A crash course in changing the world.
Copyright 2000, Chicago Tribune
Monday, June 5, 2000
By Jon Van, Chicago Tribune
Instead of lugging around extra batteries to keep your cell phone energized, someday you may just buy it a drink and the little rascal will happily keep working hour after hour.
At least that's the scheme that Motorola Inc. is backing in conjunction with Los Alamos National Laboratory in New Mexico. They are working to miniaturize fuel cells to power wireless phones in place of batteries.

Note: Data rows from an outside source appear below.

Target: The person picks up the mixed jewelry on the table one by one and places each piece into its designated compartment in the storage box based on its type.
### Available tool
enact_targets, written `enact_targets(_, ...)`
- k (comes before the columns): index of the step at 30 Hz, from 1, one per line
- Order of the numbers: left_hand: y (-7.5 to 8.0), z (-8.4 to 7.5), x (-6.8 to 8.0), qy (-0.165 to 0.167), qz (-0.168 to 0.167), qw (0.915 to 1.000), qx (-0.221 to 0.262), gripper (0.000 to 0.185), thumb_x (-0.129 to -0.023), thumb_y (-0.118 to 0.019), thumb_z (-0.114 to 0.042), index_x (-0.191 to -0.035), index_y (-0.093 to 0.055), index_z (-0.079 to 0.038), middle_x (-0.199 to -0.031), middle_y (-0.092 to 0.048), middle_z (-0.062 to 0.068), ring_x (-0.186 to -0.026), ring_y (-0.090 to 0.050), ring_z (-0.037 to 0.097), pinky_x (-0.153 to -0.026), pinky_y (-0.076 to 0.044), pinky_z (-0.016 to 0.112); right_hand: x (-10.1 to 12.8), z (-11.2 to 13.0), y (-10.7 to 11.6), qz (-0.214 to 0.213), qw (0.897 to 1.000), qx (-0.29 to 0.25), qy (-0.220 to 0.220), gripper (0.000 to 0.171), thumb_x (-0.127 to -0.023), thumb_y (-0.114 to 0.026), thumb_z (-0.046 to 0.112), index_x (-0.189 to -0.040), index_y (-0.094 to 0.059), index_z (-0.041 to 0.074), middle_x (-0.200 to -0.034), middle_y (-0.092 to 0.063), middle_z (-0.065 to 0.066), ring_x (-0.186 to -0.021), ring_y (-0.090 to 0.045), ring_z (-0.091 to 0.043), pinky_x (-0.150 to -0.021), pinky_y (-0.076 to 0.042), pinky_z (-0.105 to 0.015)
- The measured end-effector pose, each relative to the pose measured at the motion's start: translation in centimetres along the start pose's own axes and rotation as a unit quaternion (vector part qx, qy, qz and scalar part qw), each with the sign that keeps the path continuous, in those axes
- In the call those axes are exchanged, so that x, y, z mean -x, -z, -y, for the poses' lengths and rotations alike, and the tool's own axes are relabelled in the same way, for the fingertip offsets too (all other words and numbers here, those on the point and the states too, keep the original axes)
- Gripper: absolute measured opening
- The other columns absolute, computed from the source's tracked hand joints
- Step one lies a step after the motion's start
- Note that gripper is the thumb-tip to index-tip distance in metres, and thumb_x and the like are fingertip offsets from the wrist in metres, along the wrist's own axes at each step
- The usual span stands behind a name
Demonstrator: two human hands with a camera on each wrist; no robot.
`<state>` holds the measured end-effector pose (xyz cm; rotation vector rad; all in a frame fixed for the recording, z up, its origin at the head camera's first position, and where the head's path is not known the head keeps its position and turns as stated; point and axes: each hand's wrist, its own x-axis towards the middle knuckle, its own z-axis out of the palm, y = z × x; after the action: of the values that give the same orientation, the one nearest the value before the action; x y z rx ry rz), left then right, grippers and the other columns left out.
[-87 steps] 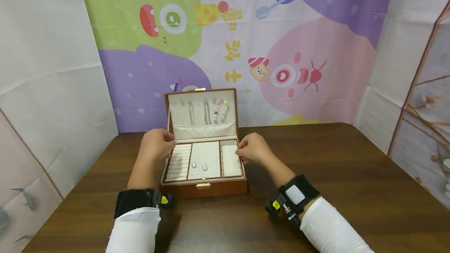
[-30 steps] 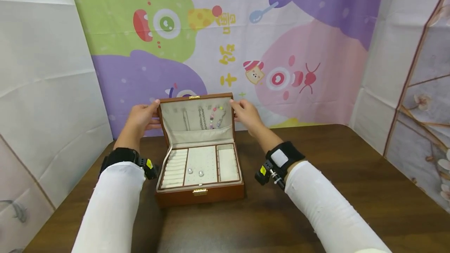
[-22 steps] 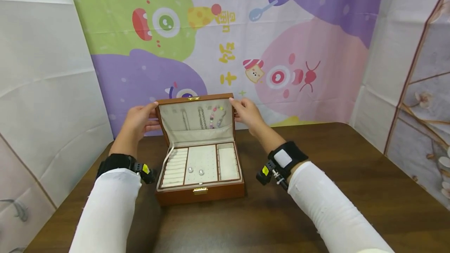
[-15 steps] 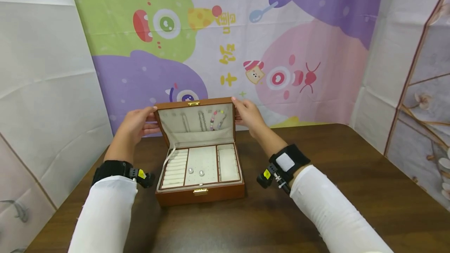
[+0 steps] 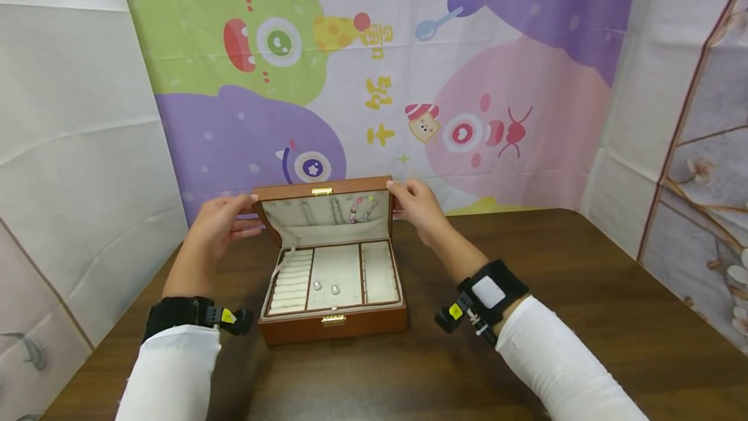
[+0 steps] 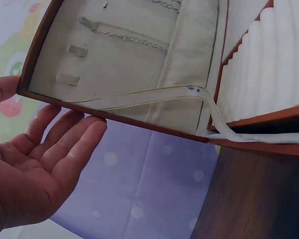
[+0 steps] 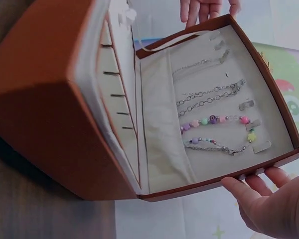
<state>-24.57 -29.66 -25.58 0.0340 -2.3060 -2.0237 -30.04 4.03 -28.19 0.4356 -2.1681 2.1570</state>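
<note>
A brown jewelry box [image 5: 292,332] stands on the table with its lid [image 5: 356,185] raised and tilted forward. My left hand [image 5: 219,223] grips the lid's left upper corner, thumb at the top edge and fingers along the side. At the opposite corner, my right hand [image 5: 422,213] holds the lid the same way. Silver chains [image 7: 204,99] and a colorful beaded necklace [image 7: 222,119] hang inside the lid, their lower ends tucked into a cloth pocket [image 7: 159,119]. Two pearl-like studs [image 5: 336,290] sit in the middle section, beside cream ring rolls [image 5: 292,281].
A dark wooden table [image 5: 526,317] lies under the box. Behind it hangs a cartoon-printed cloth [image 5: 374,83], with pale panels [image 5: 70,148] at the sides. A ribbon strap [image 6: 139,97] joins the lid's left side to the base. A gold clasp [image 5: 334,320] is on the box front.
Both hands have moved from the box's sides up to the lid's corners and taken hold. The lid has since tilted forward and down, and its top edge shows more.
</note>
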Motion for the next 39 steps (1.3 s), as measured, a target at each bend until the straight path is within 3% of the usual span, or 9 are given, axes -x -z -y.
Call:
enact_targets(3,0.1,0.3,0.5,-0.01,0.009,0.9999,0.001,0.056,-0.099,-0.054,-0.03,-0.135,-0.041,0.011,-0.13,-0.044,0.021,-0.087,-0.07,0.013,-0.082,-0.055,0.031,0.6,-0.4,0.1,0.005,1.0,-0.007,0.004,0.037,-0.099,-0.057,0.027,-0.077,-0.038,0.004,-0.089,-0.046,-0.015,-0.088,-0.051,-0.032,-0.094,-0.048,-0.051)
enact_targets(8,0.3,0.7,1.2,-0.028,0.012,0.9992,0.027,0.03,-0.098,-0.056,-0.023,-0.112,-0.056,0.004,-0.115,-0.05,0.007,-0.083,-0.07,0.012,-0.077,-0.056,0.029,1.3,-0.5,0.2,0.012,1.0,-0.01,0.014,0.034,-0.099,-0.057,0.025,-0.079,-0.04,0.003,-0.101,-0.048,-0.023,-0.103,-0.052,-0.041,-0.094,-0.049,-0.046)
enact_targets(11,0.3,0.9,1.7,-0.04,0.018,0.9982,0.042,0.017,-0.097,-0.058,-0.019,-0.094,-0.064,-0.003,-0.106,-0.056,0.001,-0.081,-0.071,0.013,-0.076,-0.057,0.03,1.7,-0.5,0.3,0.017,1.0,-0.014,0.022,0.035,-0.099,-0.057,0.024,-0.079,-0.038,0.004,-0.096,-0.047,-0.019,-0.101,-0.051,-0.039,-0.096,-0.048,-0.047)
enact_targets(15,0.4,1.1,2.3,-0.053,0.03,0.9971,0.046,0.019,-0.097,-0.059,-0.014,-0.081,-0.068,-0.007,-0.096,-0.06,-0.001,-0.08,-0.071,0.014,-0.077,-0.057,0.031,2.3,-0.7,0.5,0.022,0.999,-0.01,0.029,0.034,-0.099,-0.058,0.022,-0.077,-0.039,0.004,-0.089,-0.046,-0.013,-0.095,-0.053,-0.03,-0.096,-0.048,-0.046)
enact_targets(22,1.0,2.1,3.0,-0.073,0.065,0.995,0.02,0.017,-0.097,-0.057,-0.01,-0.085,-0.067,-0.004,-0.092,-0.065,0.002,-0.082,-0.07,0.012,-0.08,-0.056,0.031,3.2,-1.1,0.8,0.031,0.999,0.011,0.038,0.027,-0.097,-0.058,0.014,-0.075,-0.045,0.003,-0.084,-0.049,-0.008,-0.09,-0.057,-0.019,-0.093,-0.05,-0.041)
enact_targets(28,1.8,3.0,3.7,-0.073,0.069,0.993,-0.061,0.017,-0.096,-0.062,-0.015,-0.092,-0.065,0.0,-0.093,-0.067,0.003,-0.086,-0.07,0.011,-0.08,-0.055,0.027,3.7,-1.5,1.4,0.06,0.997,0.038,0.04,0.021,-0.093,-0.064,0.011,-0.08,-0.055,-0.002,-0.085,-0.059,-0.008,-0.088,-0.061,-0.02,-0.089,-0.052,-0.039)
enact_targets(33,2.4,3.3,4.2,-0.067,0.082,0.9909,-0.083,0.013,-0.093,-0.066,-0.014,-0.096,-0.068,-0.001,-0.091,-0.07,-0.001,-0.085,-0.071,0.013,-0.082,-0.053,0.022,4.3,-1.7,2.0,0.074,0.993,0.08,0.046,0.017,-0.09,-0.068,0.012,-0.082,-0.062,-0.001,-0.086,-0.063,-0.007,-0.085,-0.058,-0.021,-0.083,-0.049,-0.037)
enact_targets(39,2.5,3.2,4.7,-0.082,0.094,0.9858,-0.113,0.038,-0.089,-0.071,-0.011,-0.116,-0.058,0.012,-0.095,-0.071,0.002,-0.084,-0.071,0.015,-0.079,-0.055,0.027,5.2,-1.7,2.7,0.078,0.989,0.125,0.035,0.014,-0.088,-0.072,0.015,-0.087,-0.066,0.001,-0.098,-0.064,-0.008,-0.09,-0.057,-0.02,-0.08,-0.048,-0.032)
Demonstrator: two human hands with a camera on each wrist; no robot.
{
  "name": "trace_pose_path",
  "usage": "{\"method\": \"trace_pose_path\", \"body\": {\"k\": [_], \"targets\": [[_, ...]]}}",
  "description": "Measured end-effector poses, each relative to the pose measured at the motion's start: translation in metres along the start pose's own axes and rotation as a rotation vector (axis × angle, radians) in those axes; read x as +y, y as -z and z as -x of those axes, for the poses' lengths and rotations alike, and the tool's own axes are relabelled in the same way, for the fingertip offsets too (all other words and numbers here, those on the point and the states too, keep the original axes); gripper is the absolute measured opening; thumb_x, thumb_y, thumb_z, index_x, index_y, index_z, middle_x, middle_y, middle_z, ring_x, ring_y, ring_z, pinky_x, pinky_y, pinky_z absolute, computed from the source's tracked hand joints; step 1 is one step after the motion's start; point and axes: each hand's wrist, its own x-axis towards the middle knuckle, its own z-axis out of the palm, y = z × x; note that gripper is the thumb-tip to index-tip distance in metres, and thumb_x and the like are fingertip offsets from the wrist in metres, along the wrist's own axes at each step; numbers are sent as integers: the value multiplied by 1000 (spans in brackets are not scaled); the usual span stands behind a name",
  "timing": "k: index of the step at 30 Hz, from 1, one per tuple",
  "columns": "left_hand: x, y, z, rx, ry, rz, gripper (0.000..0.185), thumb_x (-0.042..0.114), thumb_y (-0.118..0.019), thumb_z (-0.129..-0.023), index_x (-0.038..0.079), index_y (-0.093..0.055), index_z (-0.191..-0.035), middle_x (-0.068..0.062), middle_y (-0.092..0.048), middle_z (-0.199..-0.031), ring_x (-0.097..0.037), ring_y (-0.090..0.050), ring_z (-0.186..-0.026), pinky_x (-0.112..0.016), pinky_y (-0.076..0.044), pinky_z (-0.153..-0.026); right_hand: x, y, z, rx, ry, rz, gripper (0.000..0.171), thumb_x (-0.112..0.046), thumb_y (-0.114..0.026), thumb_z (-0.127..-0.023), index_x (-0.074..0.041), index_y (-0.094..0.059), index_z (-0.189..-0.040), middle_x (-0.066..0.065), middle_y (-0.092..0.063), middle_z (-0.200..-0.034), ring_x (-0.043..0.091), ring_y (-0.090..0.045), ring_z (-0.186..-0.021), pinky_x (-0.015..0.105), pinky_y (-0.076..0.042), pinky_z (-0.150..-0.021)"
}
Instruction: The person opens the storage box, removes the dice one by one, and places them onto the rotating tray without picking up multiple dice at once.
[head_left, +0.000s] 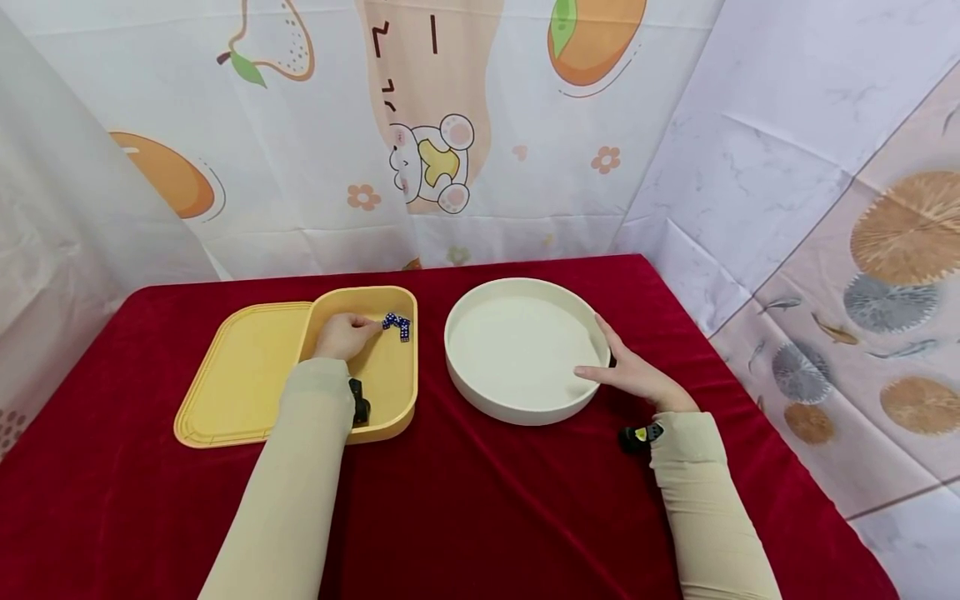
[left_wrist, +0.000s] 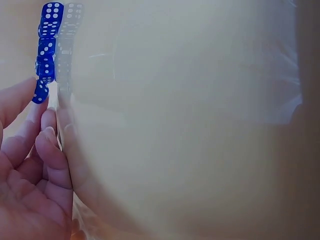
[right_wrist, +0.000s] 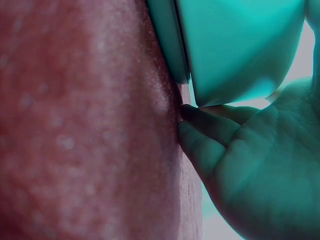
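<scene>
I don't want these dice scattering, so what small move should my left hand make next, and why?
I'd probably ease the nearest die gently away from the other dice. Your left hand already pinches it, but it sits right beside its neighbours in the box, so a quick tug could knock them.
</scene>
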Motion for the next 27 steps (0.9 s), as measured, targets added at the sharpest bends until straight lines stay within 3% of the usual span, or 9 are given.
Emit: {"method": "trace_pose_path", "body": {"k": [6, 13, 19, 22, 27], "targets": [[3, 2, 0, 16, 22, 25, 40, 34, -62, -95, 0, -69, -116, -16, -66, -118, -21, -53, -93, -27, -42, -77, 0, 0, 1, 4, 4, 10, 107, -36, -72, -88, -25, 7, -160, 7, 6, -167, 35, 0, -153, 62, -10, -119], [6, 3, 4, 42, -1, 34, 34, 28, -64, -92, 0, -72, -110, -14, -71, -103, -16, -57, -83, -24, -44, -70, 2, 1, -3, -2, 16, -4, 107, -36, -72, -89, -25, 7, -160, 4, 6, -167, 32, 1, -153, 61, -9, -120], [8, 4, 1, 29, -59, 61, 39, 30, -59, -96, 0, -68, -120, -18, -71, -110, -20, -65, -83, -32, -51, -81, 1, 2, -5, -5, 9, -11, 107, -37, -72, -89, -24, 7, -160, 3, 6, -167, 30, 1, -153, 60, -9, -120], [15, 5, 2, 23, -63, 101, 40, 29, -56, -98, 2, -65, -125, -20, -68, -115, -24, -66, -84, -38, -50, -88, 2, 1, -4, -2, -2, -5, 108, -38, -72, -88, -24, 7, -160, 5, 6, -167, 32, 1, -153, 61, -9, -120], [35, 7, 5, 33, -85, 140, 41, 30, -52, -101, 5, -63, -131, -20, -68, -116, -30, -65, -93, -35, -49, -86, 3, 0, -2, 8, -7, -9, 108, -36, -72, -88, -23, 7, -160, 6, 5, -167, 32, 0, -153, 60, -10, -120]]}}
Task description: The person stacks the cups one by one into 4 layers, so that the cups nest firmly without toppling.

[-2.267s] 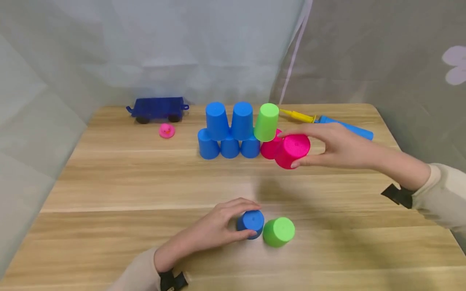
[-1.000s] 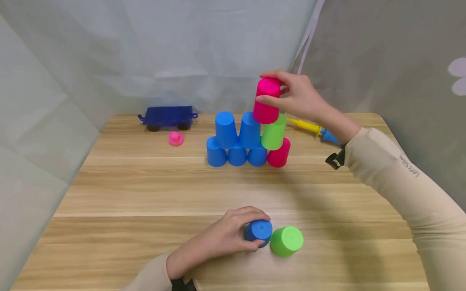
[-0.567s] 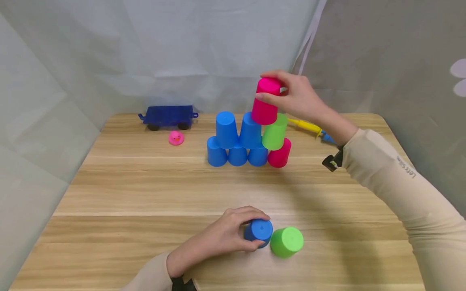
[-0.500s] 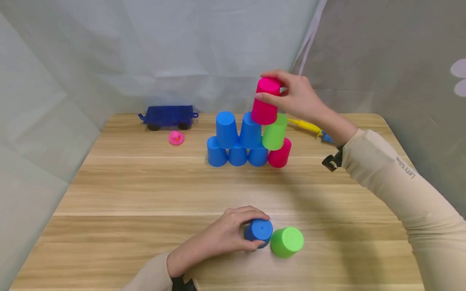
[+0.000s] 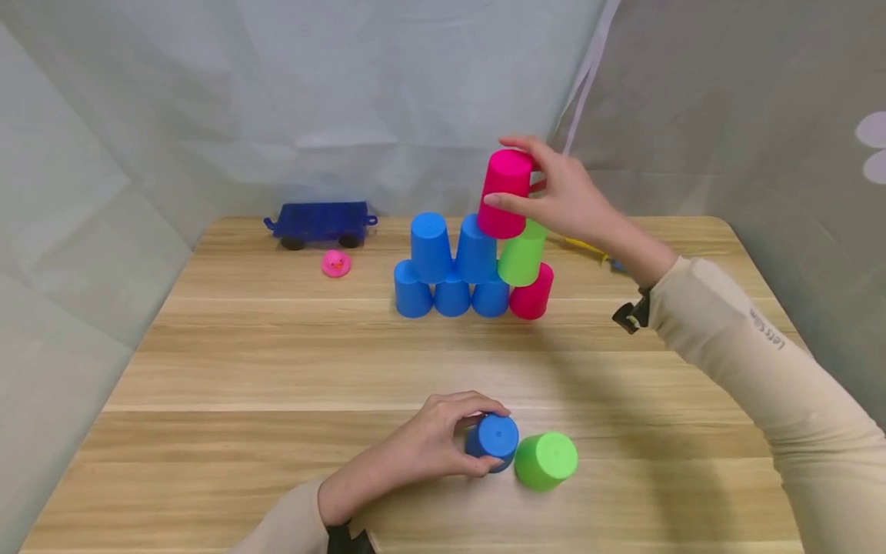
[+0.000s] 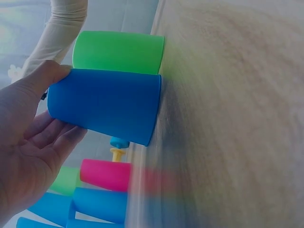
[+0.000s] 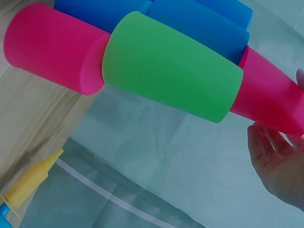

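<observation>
Fingers of right hand (image 5: pixel 564 196) loosen since half a second ago: thumb and fingertips now sit lightly against pink cup (image 5: pixel 505 192) rather than wrapping it, and in the right wrist view the palm is off the cup wall with fingers nearly straight. Pink cup stands upside down as third tier, resting on the blue cup (image 5: pixel 476 248) and green cup (image 5: pixel 521 252) of the second row; compared with a second ago it sits slightly lower and more squarely on them. Looks like placement is done and release is starting; pyramid base of three blue plus one pink (image 5: pixel 531 291) unchanged. Left hand (image 5: pixel 432 446) same as before, fingers curled round loose blue cup (image 5: pixel 493 440) near front edge of table (image 5: pixel 277 369), cup upside down on the wood, touching loose green cup (image 5: pixel 546 460) beside it. Judgement: those two are the remaining pieces. Toy wagon (image 5: pixel 320 223) and pink duck (image 5: pixel 336 264) at back left, untouched
</observation>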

Fuel cells work something like batteries with a fuel tank. They convert chemicals to electricity, much as batteries do, but instead of needing to be plugged for hours to recharge when they run flat, fuel cells perk up as soon as you feed them more chemicals.
In Motorola's vision, the fuel cells would run on alcohol mixed with water and oxygen from the air.
The fuel cell cocktails would be packaged in little containers that you could just slip into your wireless phone and let it guzzle away while you make call after call. Tiny fuel cells could also be used to power laptop computers, Game Boys and a host of other portable electronic gizmos.
The cells on Motorola's drawing board would run about 10 times longer than today's batteries before needing a new fuel supply, and the only waste product from the process is water, which would be expelled as vapor.